The right to know is an empty mantra, three words that sound like they are pursuing freedom and information. However, at their root there is no desire to know–just a desire to believe.
Case 1. Hofstra Debate Follow Up: The debate at Hofstra was quite one sided from my perspective. One side was about fear, Gish gallops and bad activist information, the other side was tethered with science. One of the debaters was Bhavani Jaroff, a local chef, radio personality and food activist. Her debate style was to discuss the most shocking activist statements, parroting garbage science and bad conclusions, following the party line with great precision. She stood firmly on Seralini’s rat paper being retracted because of Monsanto, stood by the veracity of the data, and also used the widely debunked Aris and Leblanc “Bt in the umbilical cords and pregnant women” shock language.
I offered to explain the science and walk her through the papers that were the foundation of the evidence in her presentation. My offer was sincere. From the little bit I knew about Bhavani I completely anticipated resounding cooperation, that she’d be thrilled to have time to discuss how a scientist reviews literature and determines that it is flawed.

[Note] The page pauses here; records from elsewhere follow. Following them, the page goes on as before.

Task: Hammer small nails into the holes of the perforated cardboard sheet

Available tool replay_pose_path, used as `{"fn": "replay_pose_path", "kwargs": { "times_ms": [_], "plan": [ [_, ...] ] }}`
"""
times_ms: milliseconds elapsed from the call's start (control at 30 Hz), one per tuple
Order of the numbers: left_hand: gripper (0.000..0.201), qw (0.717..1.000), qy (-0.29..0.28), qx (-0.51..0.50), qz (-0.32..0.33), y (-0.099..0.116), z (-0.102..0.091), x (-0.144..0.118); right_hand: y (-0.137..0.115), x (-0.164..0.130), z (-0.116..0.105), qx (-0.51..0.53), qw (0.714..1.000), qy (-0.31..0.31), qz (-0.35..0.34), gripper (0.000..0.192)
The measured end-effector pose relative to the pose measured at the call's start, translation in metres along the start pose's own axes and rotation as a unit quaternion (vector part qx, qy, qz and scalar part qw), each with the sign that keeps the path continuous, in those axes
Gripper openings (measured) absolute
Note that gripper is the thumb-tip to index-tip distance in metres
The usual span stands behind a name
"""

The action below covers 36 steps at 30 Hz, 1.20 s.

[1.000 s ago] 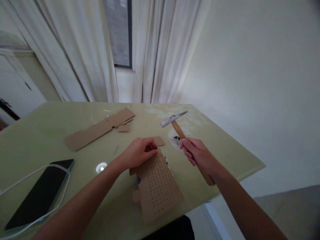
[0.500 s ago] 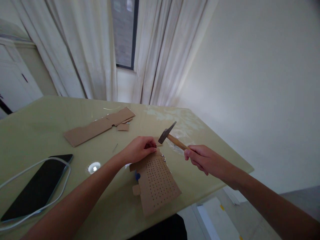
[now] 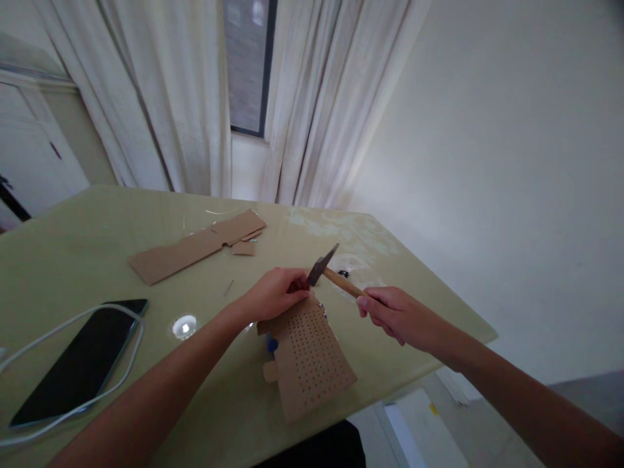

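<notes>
My right hand grips the wooden handle of a small hammer. Its metal head is down next to the fingertips of my left hand. My left hand is closed with pinched fingers at the top edge of a brown cardboard piece punched with rows of small holes. What the fingers pinch is too small to see. The cardboard lies on the pale green table near its front edge, with a blue thing partly hidden beneath it.
A black phone with a white cable around it lies at the left. A long cardboard strip with scraps lies farther back. White curtains and a window stand behind the table. The table's right corner drops off to the floor.
The hammer has swung down from a raised position to just beside my left fingertips. My left hand has stayed on the cardboard's top edge. The view shifted slightly.
</notes>
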State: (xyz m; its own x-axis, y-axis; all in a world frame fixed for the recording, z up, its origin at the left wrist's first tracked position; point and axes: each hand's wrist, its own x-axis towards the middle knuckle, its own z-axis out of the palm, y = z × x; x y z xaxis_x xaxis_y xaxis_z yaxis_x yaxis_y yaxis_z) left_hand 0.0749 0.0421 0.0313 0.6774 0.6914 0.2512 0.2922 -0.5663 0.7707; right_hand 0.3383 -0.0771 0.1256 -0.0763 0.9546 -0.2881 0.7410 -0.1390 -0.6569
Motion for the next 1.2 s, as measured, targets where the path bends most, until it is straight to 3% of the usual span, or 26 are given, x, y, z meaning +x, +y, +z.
{"fn": "replay_pose_path", "kwargs": {
  "times_ms": [167, 367, 633, 800, 1067, 1200],
  "plan": [
    [0.009, 1.000, 0.001, 0.001, -0.005, -0.001, 0.000, 0.000, -0.009, -0.007, -0.001, 0.033, 0.999, 0.019, -0.007, 0.046],
    [0.009, 1.000, -0.004, 0.007, 0.001, 0.000, 0.000, 0.000, -0.001, -0.001, 0.006, 0.029, 0.999, -0.019, 0.025, 0.046],
    [0.007, 1.000, -0.001, 0.003, 0.000, -0.002, 0.001, -0.001, -0.006, -0.005, -0.001, 0.060, 0.998, 0.019, 0.008, 0.046],
    [0.008, 1.000, -0.006, -0.012, -0.008, -0.001, 0.001, -0.001, -0.003, -0.001, 0.002, 0.019, 0.999, -0.024, 0.030, 0.042],
    [0.010, 1.000, 0.006, 0.009, -0.004, -0.001, 0.002, -0.001, -0.011, -0.006, -0.003, 0.030, 0.999, 0.025, -0.005, 0.049],
    [0.009, 1.000, -0.002, -0.001, 0.004, 0.002, 0.001, 0.000, -0.005, -0.002, 0.002, 0.009, 1.000, -0.007, 0.021, 0.047]
  ]
}}
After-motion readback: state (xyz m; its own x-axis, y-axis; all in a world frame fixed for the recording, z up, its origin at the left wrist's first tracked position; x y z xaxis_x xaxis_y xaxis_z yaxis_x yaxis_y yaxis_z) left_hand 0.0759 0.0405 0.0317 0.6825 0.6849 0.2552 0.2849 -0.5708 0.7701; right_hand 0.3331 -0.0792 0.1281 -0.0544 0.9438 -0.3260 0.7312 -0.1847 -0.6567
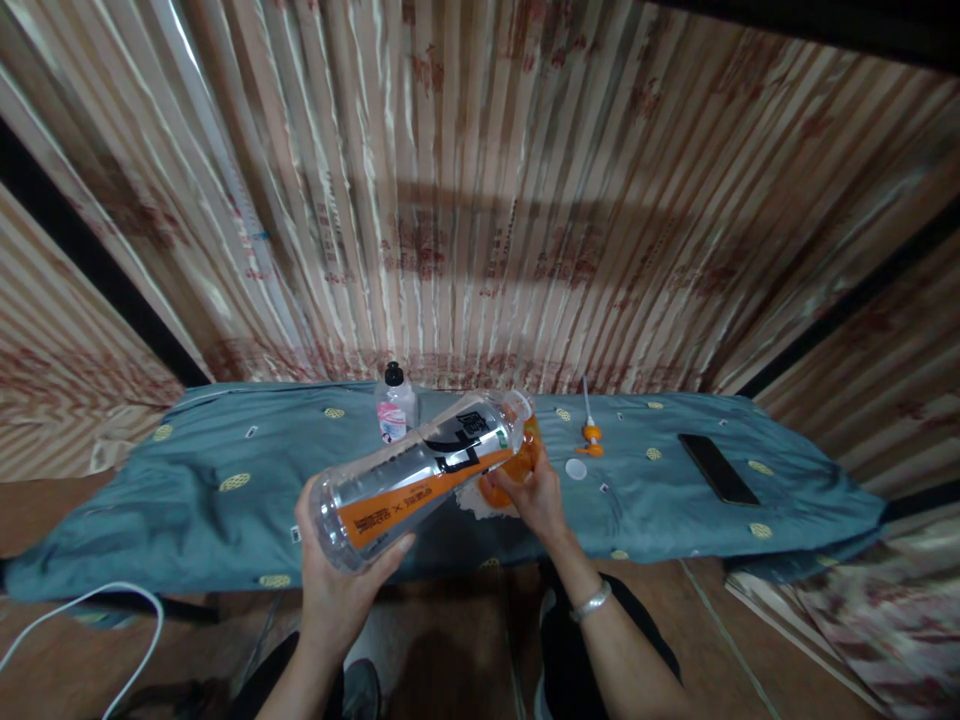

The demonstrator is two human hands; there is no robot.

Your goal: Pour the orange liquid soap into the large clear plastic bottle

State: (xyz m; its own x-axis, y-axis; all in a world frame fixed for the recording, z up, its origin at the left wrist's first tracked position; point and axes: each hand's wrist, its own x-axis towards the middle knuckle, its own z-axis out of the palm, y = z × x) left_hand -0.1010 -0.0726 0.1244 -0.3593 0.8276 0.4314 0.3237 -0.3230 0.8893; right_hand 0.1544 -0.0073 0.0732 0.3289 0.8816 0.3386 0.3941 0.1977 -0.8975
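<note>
My left hand point(341, 590) is wrapped round the base of a large clear plastic bottle point(420, 475) with a silver and orange label. The bottle is tilted, its neck up to the right at the mouth of an orange bottle point(523, 455). Whether liquid is flowing cannot be made out. My right hand point(536, 495) grips the orange bottle, which stands over a whitish crumpled patch point(487, 505), perhaps tissue. To the right lie an orange pump top point(592, 436) with its tube and a round white cap point(576, 469).
A teal patterned cloth point(217, 520) covers the low bench. A small clear bottle point(395, 408) with a black cap stands behind the large one. A black phone point(718, 468) lies at the right. Striped curtains point(480, 200) hang behind; a white cable point(120, 590) loops at lower left.
</note>
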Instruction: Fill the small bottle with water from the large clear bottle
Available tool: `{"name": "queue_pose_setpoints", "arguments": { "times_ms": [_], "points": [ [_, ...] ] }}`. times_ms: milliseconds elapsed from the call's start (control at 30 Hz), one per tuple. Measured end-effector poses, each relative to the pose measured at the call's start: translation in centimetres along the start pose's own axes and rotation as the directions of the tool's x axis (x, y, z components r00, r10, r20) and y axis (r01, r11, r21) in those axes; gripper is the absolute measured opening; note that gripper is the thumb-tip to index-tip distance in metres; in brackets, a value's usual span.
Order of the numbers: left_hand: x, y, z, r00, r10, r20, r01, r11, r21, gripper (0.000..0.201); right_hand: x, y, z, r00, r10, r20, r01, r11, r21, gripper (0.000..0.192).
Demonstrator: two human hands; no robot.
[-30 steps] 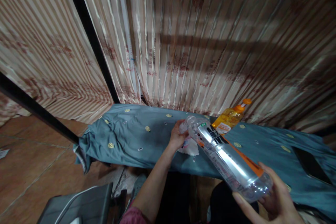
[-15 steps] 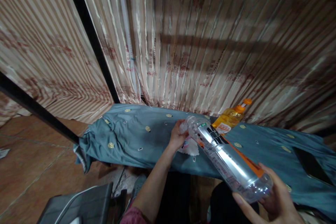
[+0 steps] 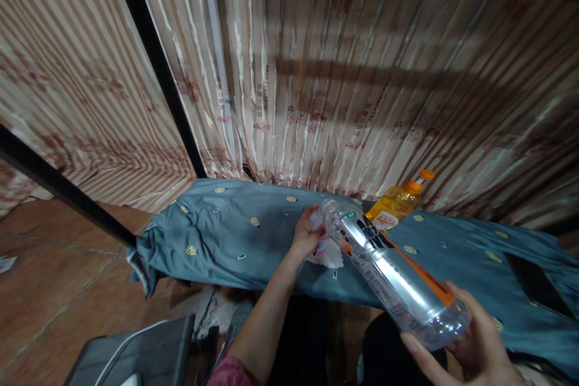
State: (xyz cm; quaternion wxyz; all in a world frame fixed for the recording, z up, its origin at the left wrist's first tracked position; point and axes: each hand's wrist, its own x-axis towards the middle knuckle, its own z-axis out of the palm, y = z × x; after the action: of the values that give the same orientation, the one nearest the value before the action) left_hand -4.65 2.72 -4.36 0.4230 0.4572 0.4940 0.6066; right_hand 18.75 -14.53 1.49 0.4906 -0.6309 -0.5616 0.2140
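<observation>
A large clear plastic bottle (image 3: 382,262) with a silver and orange label is held tilted above the cloth-covered bench, its neck end up and to the left. My left hand (image 3: 308,234) is closed around the neck end; the fingertips are partly hidden. At the bottle's base, my right hand (image 3: 470,338) grips it between thumb and fingers. Beneath the neck lies a white cloth (image 3: 329,254) with a coloured print, partly covered by the bottle and my left hand. Just behind the bottle stands a pump bottle of yellow liquid (image 3: 392,204) with an orange top.
A blue-green patterned sheet (image 3: 253,241) covers the long bench. A dark phone (image 3: 539,284) lies at its right. Black metal posts (image 3: 156,63) rise at the left, before a striped curtain (image 3: 307,72). Low at the left sits a dark stool (image 3: 145,350) with a white cable on it.
</observation>
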Motion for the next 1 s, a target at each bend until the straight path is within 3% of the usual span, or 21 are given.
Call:
{"name": "queue_pose_setpoints", "arguments": {
  "times_ms": [333, 767, 1000],
  "points": [
    [-0.08, 0.5, 0.01, 1.0, -0.012, -0.013, 0.012, 1.0, 0.004, 0.046, 0.05, 0.26, -0.28, 0.999, 0.048, 0.016, -0.049, 0.998, 0.029, 0.105],
    [-0.08, 0.27, 0.0, 1.0, -0.021, 0.004, 0.021, 1.0, -0.019, 0.046, 0.06, -0.06, -0.24, 0.999, -0.04, 0.005, 0.04, 0.999, -0.03, 0.098],
    [-0.15, 0.59, -0.07, 1.0, -0.026, 0.007, 0.026, 0.999, -0.029, 0.044, -0.07, -0.25, -0.09, 1.0, -0.011, -0.002, 0.011, 1.0, 0.005, 0.1]
  ]
}}
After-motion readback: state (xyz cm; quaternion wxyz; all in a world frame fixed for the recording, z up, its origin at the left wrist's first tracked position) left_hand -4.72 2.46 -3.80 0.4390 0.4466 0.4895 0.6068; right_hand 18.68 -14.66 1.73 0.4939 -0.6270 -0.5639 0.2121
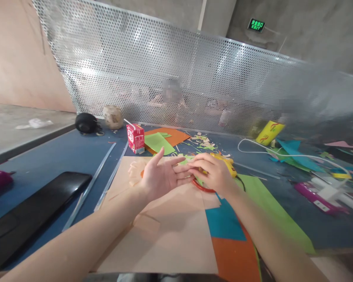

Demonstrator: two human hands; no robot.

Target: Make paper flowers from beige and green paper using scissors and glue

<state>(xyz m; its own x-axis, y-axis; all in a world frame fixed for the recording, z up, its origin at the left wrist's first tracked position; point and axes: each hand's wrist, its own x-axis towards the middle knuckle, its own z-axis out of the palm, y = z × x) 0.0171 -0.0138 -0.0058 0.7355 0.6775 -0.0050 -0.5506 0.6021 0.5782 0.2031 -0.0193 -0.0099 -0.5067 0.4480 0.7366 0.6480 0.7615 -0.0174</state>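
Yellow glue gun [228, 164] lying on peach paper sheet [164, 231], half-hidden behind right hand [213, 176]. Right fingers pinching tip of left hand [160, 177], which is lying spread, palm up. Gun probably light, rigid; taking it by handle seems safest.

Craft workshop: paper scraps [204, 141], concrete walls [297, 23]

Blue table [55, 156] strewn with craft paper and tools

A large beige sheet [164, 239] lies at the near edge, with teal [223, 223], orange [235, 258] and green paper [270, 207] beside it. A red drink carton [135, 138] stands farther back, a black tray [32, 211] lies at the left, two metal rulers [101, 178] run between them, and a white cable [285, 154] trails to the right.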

The email I got blew me away. It started with how we’d have to “agree to disagree because I love the work of Jeffrey Smith and Vandana Shiva”. She then noted how science is not always right and cited margarine and DDT. She also reminded me that she can’t understand why someone would want to block another’s right to know.
There you have it. It frames my argument perfectly. I’m all for people having a right to know. But if you want to know, you have to want to know facts. You have to demand to know reality. You have to desire to learn science.